Just an interesting quote from Schumann: Somebody once said that a consummate musician is one who, on first hearing a complex orchestral work, can visualise the score as it really is. This is the highest conceivable level a musician can reach.

The mastery of form, the ability to clearly formulate thoughts, can be acquired only through the fixed symbols of notation. Therefore write more, and dream less.
I think Schumann put the cart before the horse there.

A score on paper is a document. The pinnacle of visualizing documents which correlate with a piece of music, which is an event involving air molecules in vibrations, is a pinnacle of achievement in documentation.

IE: it is very high musicianship. However, it's transcription chops and not necessarily composition chops. You don't have to be a composer to be the best transcriber in the universe. So, I disagree with 'highest conceivable'. Not by a long ways.
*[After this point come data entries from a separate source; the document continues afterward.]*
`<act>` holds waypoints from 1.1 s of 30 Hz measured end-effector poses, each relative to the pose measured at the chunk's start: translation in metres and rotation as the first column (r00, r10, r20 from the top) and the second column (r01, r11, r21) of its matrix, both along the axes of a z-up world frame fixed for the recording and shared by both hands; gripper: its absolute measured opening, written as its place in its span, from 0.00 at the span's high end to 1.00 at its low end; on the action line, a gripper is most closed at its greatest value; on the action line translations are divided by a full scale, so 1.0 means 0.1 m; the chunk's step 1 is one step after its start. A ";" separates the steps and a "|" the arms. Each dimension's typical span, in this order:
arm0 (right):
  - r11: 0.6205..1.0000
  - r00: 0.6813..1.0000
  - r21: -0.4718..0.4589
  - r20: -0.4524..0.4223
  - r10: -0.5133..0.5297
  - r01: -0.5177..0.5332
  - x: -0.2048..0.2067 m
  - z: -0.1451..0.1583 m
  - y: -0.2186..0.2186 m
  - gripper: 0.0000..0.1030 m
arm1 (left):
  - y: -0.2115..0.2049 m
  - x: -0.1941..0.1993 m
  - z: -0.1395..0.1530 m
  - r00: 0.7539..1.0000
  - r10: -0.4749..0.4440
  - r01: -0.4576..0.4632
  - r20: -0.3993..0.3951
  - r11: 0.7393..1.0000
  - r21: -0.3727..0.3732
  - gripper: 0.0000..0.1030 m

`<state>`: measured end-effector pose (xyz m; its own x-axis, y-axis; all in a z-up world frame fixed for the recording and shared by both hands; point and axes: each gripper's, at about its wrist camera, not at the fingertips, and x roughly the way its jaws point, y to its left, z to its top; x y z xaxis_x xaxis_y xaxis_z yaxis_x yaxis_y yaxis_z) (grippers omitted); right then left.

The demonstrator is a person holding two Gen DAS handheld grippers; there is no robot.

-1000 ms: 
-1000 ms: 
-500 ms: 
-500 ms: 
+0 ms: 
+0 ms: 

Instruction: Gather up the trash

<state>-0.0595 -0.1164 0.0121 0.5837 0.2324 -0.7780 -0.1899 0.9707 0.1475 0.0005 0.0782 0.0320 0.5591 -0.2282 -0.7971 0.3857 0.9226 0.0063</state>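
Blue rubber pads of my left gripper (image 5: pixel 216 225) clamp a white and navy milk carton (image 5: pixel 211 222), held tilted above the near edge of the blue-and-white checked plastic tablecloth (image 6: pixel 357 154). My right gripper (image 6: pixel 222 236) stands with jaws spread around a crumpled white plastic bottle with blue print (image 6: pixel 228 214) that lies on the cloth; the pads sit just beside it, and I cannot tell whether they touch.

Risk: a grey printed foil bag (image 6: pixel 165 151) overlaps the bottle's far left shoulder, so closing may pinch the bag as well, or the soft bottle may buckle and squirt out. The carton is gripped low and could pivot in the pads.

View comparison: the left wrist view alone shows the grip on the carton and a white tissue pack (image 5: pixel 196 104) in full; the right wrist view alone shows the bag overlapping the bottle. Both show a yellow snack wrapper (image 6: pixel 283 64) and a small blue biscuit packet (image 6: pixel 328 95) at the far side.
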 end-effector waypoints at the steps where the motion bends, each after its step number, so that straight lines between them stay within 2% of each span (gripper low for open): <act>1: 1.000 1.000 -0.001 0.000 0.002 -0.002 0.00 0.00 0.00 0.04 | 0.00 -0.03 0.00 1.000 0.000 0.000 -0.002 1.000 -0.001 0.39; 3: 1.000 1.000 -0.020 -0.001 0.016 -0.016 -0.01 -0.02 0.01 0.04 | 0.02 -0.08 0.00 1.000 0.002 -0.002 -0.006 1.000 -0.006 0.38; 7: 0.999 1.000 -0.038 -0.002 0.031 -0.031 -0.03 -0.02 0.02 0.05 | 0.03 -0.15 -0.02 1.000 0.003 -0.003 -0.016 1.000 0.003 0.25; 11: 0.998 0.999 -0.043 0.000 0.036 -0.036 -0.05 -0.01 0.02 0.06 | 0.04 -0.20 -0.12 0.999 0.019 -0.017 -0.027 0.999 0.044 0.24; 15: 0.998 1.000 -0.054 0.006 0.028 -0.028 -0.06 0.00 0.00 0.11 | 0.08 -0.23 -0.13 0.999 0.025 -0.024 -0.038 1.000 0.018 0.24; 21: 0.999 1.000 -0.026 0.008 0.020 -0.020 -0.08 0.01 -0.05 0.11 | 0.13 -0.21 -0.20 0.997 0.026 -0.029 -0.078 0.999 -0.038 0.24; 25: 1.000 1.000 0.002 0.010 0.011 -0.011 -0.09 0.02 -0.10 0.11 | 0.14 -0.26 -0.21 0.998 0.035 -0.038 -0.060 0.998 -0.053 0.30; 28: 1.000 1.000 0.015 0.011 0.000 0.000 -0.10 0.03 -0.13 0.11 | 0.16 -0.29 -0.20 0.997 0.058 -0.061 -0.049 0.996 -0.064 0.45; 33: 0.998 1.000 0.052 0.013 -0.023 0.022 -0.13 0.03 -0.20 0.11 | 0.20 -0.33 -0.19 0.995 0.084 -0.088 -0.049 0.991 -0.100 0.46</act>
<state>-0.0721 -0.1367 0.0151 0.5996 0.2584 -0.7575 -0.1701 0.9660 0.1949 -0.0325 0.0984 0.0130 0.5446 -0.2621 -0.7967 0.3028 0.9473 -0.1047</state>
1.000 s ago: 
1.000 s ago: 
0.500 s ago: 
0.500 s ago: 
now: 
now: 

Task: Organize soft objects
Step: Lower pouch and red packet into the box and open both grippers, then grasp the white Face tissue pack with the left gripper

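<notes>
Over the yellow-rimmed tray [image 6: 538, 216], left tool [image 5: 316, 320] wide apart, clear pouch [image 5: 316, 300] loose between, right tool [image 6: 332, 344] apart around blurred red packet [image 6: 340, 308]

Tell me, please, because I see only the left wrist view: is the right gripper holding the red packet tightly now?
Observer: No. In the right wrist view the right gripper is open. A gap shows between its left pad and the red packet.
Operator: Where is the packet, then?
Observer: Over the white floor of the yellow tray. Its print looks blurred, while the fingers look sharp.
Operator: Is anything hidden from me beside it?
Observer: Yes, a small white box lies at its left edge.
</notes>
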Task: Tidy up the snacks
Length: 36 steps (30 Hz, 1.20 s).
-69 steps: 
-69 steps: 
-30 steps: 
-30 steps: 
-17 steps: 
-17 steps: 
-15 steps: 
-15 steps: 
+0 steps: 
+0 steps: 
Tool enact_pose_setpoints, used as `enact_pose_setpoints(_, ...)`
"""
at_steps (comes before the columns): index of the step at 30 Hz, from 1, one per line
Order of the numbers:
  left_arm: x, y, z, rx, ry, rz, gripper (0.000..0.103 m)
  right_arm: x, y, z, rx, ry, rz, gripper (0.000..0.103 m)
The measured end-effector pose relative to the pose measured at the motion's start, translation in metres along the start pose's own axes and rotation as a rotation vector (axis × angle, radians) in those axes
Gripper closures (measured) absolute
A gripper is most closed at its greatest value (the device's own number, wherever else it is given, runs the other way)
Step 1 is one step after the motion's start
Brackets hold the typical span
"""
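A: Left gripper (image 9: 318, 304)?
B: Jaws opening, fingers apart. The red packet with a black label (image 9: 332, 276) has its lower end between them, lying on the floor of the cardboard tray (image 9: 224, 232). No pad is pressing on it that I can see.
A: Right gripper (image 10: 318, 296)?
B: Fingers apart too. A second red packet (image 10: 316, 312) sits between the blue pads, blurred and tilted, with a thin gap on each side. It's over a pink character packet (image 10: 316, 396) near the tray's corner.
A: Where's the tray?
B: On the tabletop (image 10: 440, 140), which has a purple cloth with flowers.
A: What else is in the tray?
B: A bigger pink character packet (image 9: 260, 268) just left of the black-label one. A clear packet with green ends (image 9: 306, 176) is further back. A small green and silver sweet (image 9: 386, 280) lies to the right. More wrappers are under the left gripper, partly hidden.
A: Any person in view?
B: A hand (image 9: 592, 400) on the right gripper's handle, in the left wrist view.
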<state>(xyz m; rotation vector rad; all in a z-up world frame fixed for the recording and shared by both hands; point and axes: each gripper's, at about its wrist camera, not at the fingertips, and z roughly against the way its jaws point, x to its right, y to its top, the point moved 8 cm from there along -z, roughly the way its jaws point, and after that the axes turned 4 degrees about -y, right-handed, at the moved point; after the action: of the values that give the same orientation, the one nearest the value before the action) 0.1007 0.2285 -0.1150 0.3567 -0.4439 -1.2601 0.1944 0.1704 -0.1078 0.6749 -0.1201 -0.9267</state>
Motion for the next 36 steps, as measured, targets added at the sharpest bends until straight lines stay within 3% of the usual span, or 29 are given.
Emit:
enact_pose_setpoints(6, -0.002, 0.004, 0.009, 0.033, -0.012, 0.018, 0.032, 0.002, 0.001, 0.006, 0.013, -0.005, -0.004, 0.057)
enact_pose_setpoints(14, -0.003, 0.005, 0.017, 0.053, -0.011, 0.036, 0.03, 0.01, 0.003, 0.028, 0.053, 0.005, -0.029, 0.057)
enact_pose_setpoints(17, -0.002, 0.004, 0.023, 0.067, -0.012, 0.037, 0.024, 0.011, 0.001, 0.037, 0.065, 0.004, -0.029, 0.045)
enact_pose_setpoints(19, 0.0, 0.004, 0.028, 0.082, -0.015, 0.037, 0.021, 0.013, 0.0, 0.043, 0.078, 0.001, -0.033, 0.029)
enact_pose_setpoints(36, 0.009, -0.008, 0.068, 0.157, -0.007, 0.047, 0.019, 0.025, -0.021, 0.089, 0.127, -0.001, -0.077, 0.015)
"The mastery of form, the ability to clearly formulate thoughts, can be acquired only through the fixed symbols of notation."

Ah, no. That's an absolutist statement. Naming something is an after the fact action. It's cart before the horse a lot. It's not the only way, or the best way. The fixed symbols might be wholly inadequate to describe (after the fact of the sound) the intent in the ear/mind.

"Write more and dream less", is 19th c romanticism in high dudgeon. Writing isn't composing. It's an intermediate step to get someone else to mechanically reproduce your idea. It's cart before the horse some more again.

IE: that whole riff's some bullshit for Schumann to say.

I would seriously advise you to put the ear before the eye.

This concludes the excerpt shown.